We are going to use a data generator function to create a sampling of flight delay data to build a source for streaming. The following command will run for three (3) minutes to generate a small sample of data you can use for this module.

In [5]:
%scala
DummyDataGenerator.start(3)

The sample flight delay data is written to a folder under your user directory. To view the files created there, run the following cell.

In [7]:
flightsPath = "dbfs:/tmp/%(username)s/new-flights/" %locals()

dbutils.fs.ls(flightsPath)

## Batch / Interactive processing

Now that we have some source data in place, let's explore the data, first using interactive processing, then using Spark Structured Streaming.

The usual first step in attempting to process data is to interactively query the data. 

To accomplish this, import the required libraries into your environment, define a scheme for the data being imported, and then create a static DataFrame.

In [9]:
import json
from pyspark.sql.types import StructType, StructField, IntegerType, DecimalType, StringType, TimestampType
from pyspark.sql.functions import *

# Create a schema for reading the data.
schema = StructType([
        StructField('FlightNumber',IntegerType()), 
        StructField('DepartureTime', TimestampType()), 
        StructField('Delay', DecimalType(10, 1), True),
        StructField('Reason', StringType()),
        StructField('Airline', StringType())])

staticFlights = spark.read.schema(schema).csv(flightsPath)

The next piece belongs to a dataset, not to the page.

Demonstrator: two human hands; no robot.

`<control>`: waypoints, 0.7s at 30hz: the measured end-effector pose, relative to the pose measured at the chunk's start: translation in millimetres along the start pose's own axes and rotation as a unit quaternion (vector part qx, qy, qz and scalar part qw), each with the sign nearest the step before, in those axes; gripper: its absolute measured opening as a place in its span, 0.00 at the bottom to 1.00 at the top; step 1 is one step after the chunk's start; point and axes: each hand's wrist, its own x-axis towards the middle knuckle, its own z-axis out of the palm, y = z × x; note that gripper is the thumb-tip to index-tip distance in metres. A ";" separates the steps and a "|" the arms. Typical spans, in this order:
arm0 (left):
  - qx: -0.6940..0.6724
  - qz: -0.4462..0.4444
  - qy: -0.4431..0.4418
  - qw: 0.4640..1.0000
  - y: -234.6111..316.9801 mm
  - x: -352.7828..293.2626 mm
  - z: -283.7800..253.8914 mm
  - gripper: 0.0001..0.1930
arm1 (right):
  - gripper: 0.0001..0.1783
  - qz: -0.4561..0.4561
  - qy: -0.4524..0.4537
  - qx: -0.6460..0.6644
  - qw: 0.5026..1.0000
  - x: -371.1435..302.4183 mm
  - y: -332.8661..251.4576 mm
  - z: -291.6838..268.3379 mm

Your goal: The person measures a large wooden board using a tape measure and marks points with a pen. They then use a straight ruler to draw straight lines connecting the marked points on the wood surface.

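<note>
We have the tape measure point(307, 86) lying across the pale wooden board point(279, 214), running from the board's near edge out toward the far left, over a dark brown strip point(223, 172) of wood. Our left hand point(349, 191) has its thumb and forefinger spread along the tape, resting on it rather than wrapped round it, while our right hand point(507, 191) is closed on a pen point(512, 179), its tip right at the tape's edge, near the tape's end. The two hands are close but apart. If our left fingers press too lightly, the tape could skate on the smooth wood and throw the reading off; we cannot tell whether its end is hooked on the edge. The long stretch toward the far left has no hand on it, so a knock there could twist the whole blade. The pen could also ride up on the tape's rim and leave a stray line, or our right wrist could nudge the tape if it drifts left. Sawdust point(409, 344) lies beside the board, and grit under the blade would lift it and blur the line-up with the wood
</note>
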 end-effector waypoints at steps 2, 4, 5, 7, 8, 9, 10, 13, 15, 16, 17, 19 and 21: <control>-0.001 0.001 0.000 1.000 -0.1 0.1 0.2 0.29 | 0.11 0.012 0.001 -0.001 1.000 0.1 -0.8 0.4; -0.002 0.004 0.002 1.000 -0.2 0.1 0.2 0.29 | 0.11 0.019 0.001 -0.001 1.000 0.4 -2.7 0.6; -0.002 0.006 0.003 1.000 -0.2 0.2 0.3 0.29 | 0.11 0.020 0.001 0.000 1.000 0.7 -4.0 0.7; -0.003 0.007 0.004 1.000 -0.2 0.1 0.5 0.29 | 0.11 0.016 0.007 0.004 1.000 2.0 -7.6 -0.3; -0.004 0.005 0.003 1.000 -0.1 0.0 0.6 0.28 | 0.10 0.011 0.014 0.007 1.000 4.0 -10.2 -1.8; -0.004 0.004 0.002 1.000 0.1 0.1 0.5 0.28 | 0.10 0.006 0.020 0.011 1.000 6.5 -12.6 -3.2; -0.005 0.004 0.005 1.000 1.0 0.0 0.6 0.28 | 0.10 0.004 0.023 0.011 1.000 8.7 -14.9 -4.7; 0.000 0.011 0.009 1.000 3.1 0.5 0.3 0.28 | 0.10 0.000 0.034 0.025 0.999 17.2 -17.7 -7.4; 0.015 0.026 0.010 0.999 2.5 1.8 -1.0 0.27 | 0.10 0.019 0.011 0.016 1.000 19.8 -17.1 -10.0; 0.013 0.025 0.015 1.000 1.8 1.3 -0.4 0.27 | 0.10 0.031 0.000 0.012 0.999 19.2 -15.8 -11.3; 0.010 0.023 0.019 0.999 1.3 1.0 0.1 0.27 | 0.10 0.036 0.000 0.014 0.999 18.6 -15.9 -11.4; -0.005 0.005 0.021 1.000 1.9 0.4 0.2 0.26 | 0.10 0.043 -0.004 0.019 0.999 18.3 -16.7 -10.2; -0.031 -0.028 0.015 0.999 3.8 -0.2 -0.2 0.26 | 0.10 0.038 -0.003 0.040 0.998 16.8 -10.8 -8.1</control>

Quickly look at the data contained in the DataFrame, so you have a sense of the structure and data contained within it.

In [11]:
display(staticFlights)

The flight delay data provides information about flights, departure delays, and the reason for those delays, along with a timestamp of when the flight departure occurred.

Now, let's look at the reasons for flight delays, grouped within one hour windows. To do this, we will group by the `Airline`, and `Reason` columns and one hour windows over the `DepartureTime` column.

In [13]:
staticDelays = (
  staticFlights
    .groupBy(
      staticFlights.Airline,
      staticFlights.Reason,
      window(staticFlights.DepartureTime, "1 hour")
    )
    .count()
)
staticDelays.cache()

# Register the DataFrame as local table 'static_delays'
staticDelays.createOrReplaceTempView("static_delays")

In [14]:
display(staticDelays)

You can now use Databricks visualizations to view the delay reasons by hour graphically. For this, you will use the `%sql` magic command to execute a SQL query against the sample data.

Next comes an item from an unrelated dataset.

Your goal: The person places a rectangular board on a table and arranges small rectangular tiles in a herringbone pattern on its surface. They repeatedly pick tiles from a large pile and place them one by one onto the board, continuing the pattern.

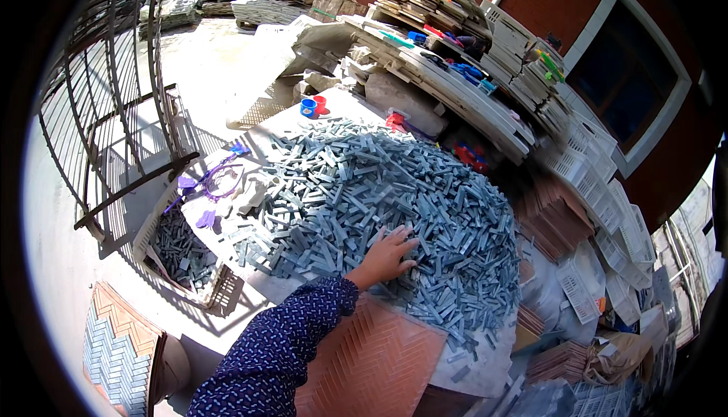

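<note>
My left hand, in a dark blue patterned sleeve, rests palm down on the near edge of a large heap of grey stone strips. Its fingers are spread and touch the strips; I see nothing gripped in it. Just below the hand lies an orange-red panel with a herringbone pattern of slots, and no strips sit in its visible part. My forearm covers its left side. My right hand is out of view.
At lower left, another herringbone panel is largely filled with grey strips. A white crate holds more strips. Beside the heap lie a purple hoop-shaped item and a blue cup. Stacked red panels, white crates and a metal railing surround the table.
</note>
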### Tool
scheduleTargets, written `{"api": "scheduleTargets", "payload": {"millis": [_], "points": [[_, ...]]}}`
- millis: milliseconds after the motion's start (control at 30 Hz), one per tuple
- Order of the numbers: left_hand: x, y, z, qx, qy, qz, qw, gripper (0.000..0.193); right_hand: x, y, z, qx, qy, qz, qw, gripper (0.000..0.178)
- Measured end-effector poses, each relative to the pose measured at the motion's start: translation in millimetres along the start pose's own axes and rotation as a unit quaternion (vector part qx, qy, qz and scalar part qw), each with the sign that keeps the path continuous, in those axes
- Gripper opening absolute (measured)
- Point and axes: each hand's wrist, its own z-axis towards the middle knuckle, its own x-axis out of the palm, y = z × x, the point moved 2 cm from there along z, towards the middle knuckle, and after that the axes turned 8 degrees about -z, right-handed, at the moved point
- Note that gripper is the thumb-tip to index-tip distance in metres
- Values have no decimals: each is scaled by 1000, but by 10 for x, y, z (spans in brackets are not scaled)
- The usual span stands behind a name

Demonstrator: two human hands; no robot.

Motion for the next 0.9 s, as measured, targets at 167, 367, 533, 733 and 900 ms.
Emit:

After running the cell below, select the chart icon, select bar chart, and select plot options. Configure the chart as show in the following image.

 ![Delays by hour](https://databricksdemostore.blob.core.windows.net/images/08/02/static-actions-windowed-bar-chart.png 'Delays by hour')

In [16]:
%sql SELECT Reason, Airline, date_format(window.end, "MMM-dd HH:mm") AS DepartureDate, Count FROM static_delays ORDER BY DepartureDate

## Stream Processing

Now that you have analyzed the data interactively, let's convert this to a streaming query that continuously updates as data arrives. Since we just have a static set of data, we are going to emulate a stream from the files by reading them one at a time, in the chronological order they were created.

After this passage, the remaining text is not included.